Распорядился строго, на правах хозяина и пошел из зимовья. Полы тулупа болтались вороньими крыльями, мели пол. Осип Иванович покорно пристроился в затылок Дымокуру, пошел следом. Ничего не поделаешь — в чужой монастырь со своим уставом не лезут, к тому же Филипп Семенович бригадир, ему подчиняться надо.
Ванька тоже решил верховодить над Котькой. Кивнул на печку, дескать, давай растапливай. Сам взял раздерганный голик, но, видимо, посчитал — мести пол еще унизительнее, бросил веник к ногам Котьки, сам присел перед печкой.
Котька добросовестно подмел зимовье, что мог, прибрал на свои места, надумал выскоблить ножом стол, прикинул — воды сейчас не добудешь, придется таять снег.

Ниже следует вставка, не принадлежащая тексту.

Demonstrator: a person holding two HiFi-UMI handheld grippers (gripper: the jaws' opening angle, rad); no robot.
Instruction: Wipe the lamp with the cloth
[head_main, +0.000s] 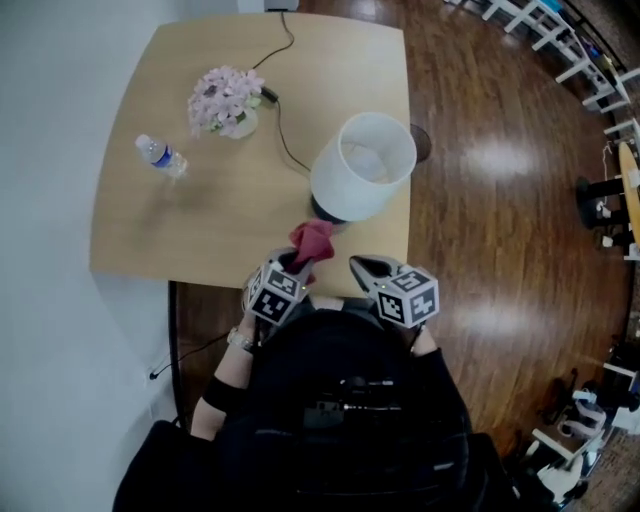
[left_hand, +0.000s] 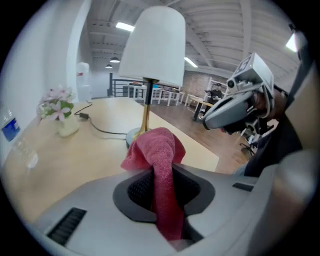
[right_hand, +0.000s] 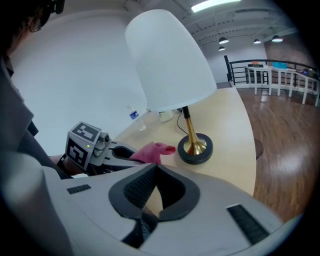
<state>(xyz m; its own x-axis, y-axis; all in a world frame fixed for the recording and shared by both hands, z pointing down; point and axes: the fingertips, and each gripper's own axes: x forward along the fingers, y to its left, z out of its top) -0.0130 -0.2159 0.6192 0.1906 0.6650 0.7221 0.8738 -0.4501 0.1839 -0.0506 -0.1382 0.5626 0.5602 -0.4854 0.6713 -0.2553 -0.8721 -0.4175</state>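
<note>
A lamp (head_main: 362, 165) w/ a white shade and brass stem is shown standing near the front right corner of a pale wood bench (head_main: 150, 230). A red cloth (left_hand: 155, 150) is clamped in the jaws of the left gripper (head_main: 298, 263): 1 strip is pinched btwn the pads and a loose wad is left bulging past the tips. It is prob. held that way so that the soft wad, not hard plastic, gets pressed to the lamp. The wad is aimed at the lamp base (right_hand: 195, 147) and lies just beside it. A thin gap seems to be left, so contact is judged not yet made. The shade is well above the cloth. The right gripper (right_hand: 156, 167) is held beside the left gripper and pointed at the same base, jaws closed tip to tip w/ nothing btwn them. It is prob. kept near to steady the lamp if needed. Farther back, a flower pot (head_main: 226, 100), a water bottle (head_main: 160, 155) and a black cord (left_hand: 102, 131) are seen, apart from the cloth.
</note>
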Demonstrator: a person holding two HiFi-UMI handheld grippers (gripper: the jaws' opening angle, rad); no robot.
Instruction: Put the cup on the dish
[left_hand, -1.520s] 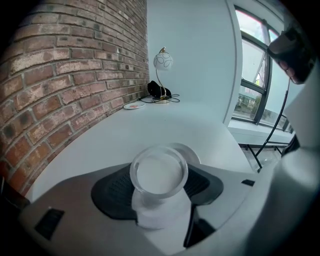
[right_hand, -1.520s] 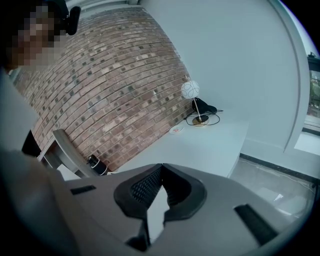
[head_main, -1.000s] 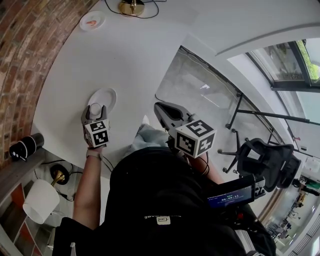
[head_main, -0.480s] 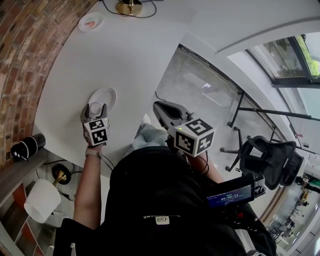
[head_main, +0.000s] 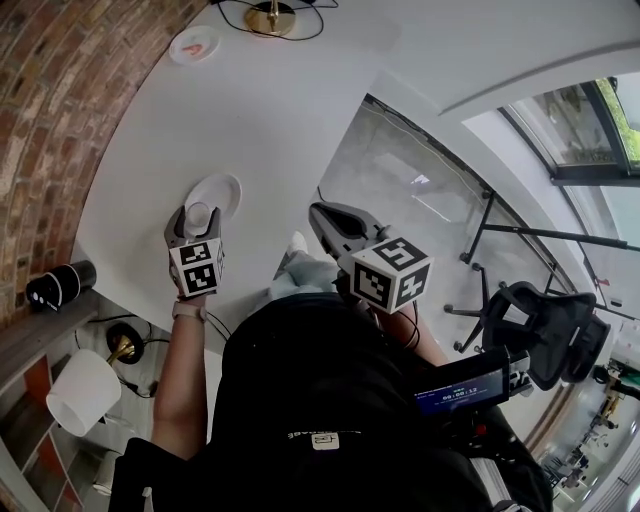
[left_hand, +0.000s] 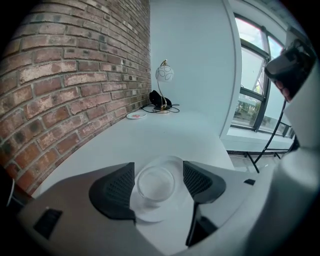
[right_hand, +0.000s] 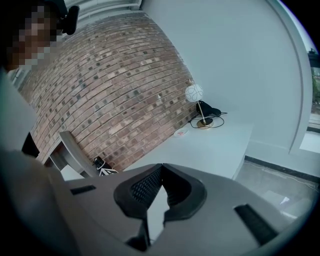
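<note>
1. Left gripper (left_hand: 158, 178), low centre of its own view: its jaws had just been opening, and the ribbed black pads stood clear of the cup (left_hand: 156, 185) between them.
2. The cup was small, round and translucent, sitting on the smooth white dish (left_hand: 148, 214).
3. I'd have lifted straight up so neither pad clipped the rim.
4. Right gripper (right_hand: 159, 186): clenched shut, nothing in it.

The cup (left_hand: 156, 182) stands on the dish (left_hand: 150, 213) on the table (left_hand: 165, 135), the lamp (left_hand: 164, 74) far behind.
</note>
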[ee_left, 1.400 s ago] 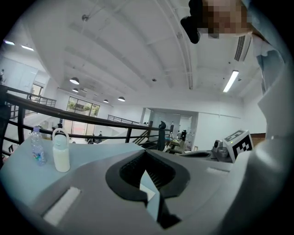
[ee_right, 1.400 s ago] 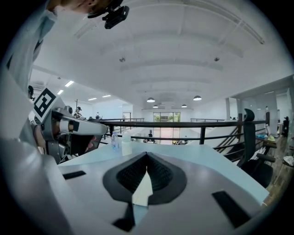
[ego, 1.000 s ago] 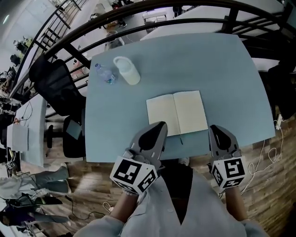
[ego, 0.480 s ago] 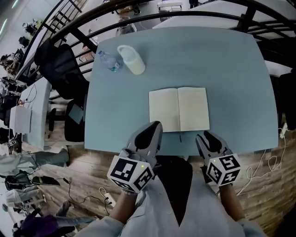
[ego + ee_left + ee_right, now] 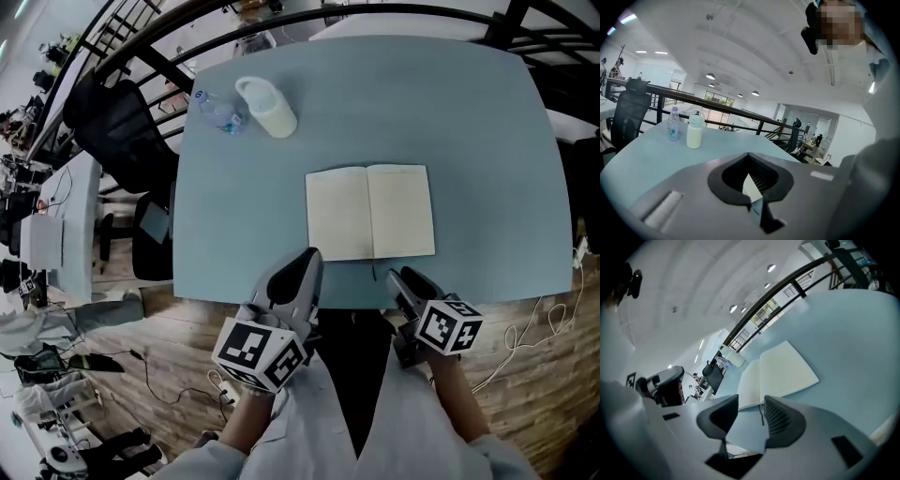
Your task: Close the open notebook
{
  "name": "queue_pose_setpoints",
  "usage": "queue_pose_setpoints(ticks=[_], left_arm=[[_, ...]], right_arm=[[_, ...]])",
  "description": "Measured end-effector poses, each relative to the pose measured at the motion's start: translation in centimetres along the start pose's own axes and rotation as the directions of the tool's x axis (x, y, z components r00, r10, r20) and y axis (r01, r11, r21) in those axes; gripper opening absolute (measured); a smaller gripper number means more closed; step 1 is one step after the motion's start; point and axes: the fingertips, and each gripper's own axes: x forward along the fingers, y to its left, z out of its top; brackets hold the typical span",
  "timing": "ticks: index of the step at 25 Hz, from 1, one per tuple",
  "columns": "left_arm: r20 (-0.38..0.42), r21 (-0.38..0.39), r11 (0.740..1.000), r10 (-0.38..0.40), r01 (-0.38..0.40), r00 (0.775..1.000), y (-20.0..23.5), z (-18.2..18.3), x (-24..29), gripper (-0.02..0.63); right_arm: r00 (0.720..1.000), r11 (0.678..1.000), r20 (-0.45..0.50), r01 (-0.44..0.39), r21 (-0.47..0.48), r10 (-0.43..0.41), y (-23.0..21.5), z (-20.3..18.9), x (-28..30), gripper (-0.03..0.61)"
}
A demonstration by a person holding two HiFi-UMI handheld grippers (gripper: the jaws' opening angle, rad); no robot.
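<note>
While notebook (image 5: 369, 212) lies open flat mid bench (image 5: 469, 112), I'm at approach step, nothing folded yet. Right hand-held gripper (image 5: 750, 401) just short of notebook's near edge; jaws have just been opening, now spread, nothing between them. Left hand-held gripper (image 5: 307, 258) near notebook's near left corner, jaws clenched, empty. Next, I judge: right jaws onto right cover edge, lift, fold over spine. Right gripper view shows both pages; left gripper view misses notebook, shows only bottle (image 5: 672, 124) and white flask (image 5: 694, 131) beyond it.
</note>
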Motion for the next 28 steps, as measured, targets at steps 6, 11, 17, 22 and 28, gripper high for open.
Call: queue_pose_setpoints(ticks=[6, 11, 17, 22, 28], left_arm=[[-0.008, 0.003, 0.999, -0.042, 0.042, 0.999, 0.7, 0.4, 0.4, 0.002], [-0.019, 0.029, 0.998, -0.063, 0.064, 0.998, 1.2, 0.8, 0.6, 0.003], [-0.017, 0.038, 0.998, -0.041, 0.042, 0.999, 2.8, 1.4, 0.1, 0.003], [-0.015, 0.038, 0.998, -0.039, 0.04, 0.999, 3.5, 1.7, 0.1, 0.003], [-0.017, 0.039, 0.998, -0.047, 0.048, 0.999, 3.6, 1.7, 0.3, 0.002]], right_arm=[[0.998, 0.986, 0.021, 0.054, 0.156, -0.058, -1.7, -0.9, 1.0, 0.153], [0.995, 0.936, 0.054, 0.06, 0.346, -0.084, -3.2, -1.6, 1.9, 0.158], [0.991, 0.907, 0.071, 0.073, 0.416, -0.112, -4.4, -2.1, 3.0, 0.167], [0.989, 0.889, 0.076, 0.082, 0.45, -0.13, -5.1, -1.9, 3.8, 0.17], [0.988, 0.887, 0.105, 0.054, 0.459, -0.114, -5.0, -1.2, 4.4, 0.17]])
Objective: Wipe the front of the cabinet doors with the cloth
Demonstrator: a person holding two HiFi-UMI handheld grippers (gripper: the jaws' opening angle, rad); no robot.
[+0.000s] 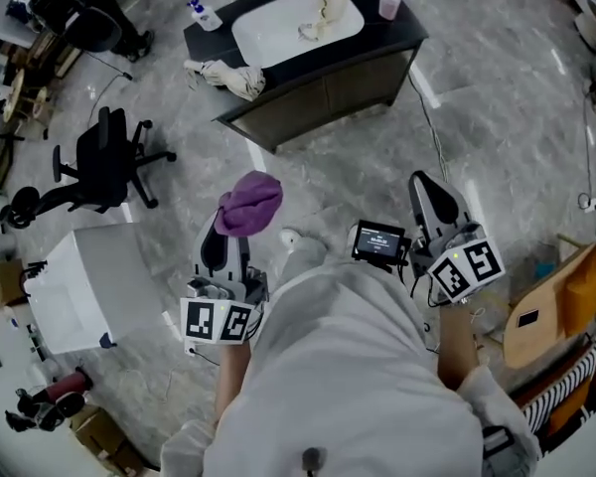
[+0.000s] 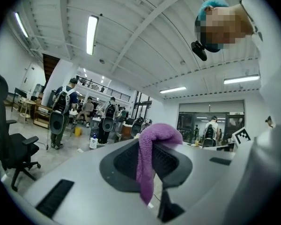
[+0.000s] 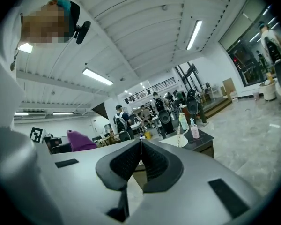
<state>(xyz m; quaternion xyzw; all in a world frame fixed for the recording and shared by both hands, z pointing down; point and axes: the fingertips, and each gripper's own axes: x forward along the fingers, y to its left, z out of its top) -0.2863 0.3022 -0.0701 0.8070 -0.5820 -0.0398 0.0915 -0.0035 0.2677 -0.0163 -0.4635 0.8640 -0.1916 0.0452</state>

Гудела печка, дверь в зимовье то и дело хлопала: мужики выносили, что не сгодится, вносили привезенное. Ванька ворчал — хоть ночь топи, не натопишь тайгу, весь жар выхлобыстывают на ветер. Филипп Семенович, возбужденный переездом, добрым видом зимовья, целостью имущества и припасов, весело отшучивался:
— А ты дров, Ванюха, не жалей! Жар костей не ломит, а тепло и вошка любит!
Ванька в который раз выбежал, запрыгал у поленницы, паря́ вспотевшей головой. С охапкой березовых поленьев втиснулся в дверь, хрястнул их об пол. Быстро натолкал в топку дров и, сидя на корточках, наблюдал, что сейчас произойдет. Железка на миг притихла, потом загудела пламенем, и жестяная труба начала малиноветь снизу до самой потолочной разделки.
— Эдак зачем? — встревожился Дымокур. — Заставь дурня богу молиться, он и лоб расшибет!
Котька взял кастрюлю, вышел на вольный воздух. Звезды густо высыпали на небо, над сопкой висела полная луна, оголубив сиянием густой пихтач по увалам. На искристом снегу тень от зимовья лежала чернильным пятном. Фыркала, похрумкивая сеном, кобыла и тоже была голубой с одного бока, и тоже чернильная тень лежала от нее на снегу, но не мертвая: переступала ногами, трясла косматой гривой.